### Task details
The data below should be transcribed in full, with no picture included.

### Collected material
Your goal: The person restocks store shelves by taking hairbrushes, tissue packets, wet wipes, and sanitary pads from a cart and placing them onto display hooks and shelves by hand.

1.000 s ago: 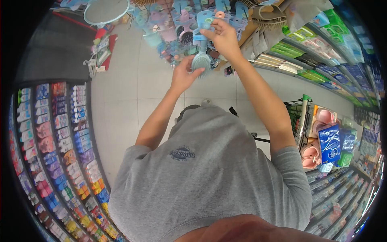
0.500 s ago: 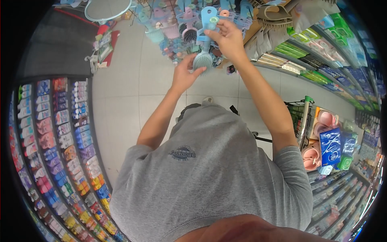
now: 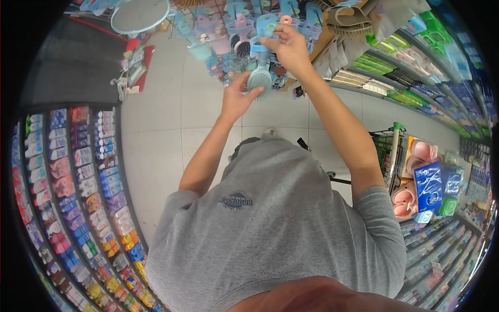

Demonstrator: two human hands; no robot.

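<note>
A pale blue-green hairbrush (image 3: 260, 79) with a light blue card at its handle is upright in front of the hanging display. My left hand (image 3: 239, 98) holds the brush head from the left, thumb across its front and fingers behind it. My right hand (image 3: 291, 49) pinches the card and upper handle from the right; its fingertips are partly hidden. Close by on the left hangs a dark-bristled brush (image 3: 242, 48) with a pink holder. Pastel baskets (image 3: 220, 44) hang further left.
Shelves of toothpaste and bottles (image 3: 73, 192) line the left side. A shopping cart (image 3: 387, 151) stands at right, near pink containers (image 3: 404, 202) and a blue package (image 3: 429, 186). Packaged goods fill the shelves (image 3: 410, 78) at upper right. A round mirror (image 3: 139, 14) hangs at upper left.
The view has shifted slightly, so the surroundings sit a little lower. Both hands keep their hold on the hairbrush, with hardly any movement relative to it.
</note>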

### Written response
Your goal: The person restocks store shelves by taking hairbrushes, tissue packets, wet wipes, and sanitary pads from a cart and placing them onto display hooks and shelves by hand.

1.000 s ago: 
0.500 s ago: 
now: 

Demonstrator: two human hands; no robot.

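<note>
A pale blue-green hairbrush (image 3: 260, 79) with a light blue card at its handle is upright in front of the hanging display. My left hand (image 3: 239, 98) holds the brush head from the left, thumb across its front and fingers behind it. My right hand (image 3: 291, 49) pinches the card and upper handle from the right; its fingertips are partly hidden. Close by on the left hangs a dark-bristled brush (image 3: 242, 48) with a pink holder. Pastel baskets (image 3: 220, 44) hang further left.
Shelves of toothpaste and bottles (image 3: 73, 192) line the left side. A shopping cart (image 3: 387, 151) stands at right, near pink containers (image 3: 404, 202) and a blue package (image 3: 429, 186). Packaged goods fill the shelves (image 3: 410, 78) at upper right. A round mirror (image 3: 139, 14) hangs at upper left.
The view has shifted slightly, so the surroundings sit a little lower. Both hands keep their hold on the hairbrush, with hardly any movement relative to it.
</note>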

What the exercise asked for is now complete.